* **Your instructions**
Line by line, copy the material that follows without leaving anything out.

* **Dataset extract**
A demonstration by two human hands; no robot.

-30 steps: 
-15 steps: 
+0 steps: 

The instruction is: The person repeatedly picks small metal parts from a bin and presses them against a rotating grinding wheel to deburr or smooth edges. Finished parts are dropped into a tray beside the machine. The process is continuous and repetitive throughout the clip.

* **Output below**
A demonstration by two human hands; no robot.

-30 steps: 
-15 steps: 
+0 steps: 

The instruction is: The person repeatedly picks small metal parts from a bin and presses them against a rotating grinding wheel to deburr or smooth edges. Finished parts are dropped into a tray beside the machine. The process is continuous and repetitive throughout the clip.

The exercise is complete.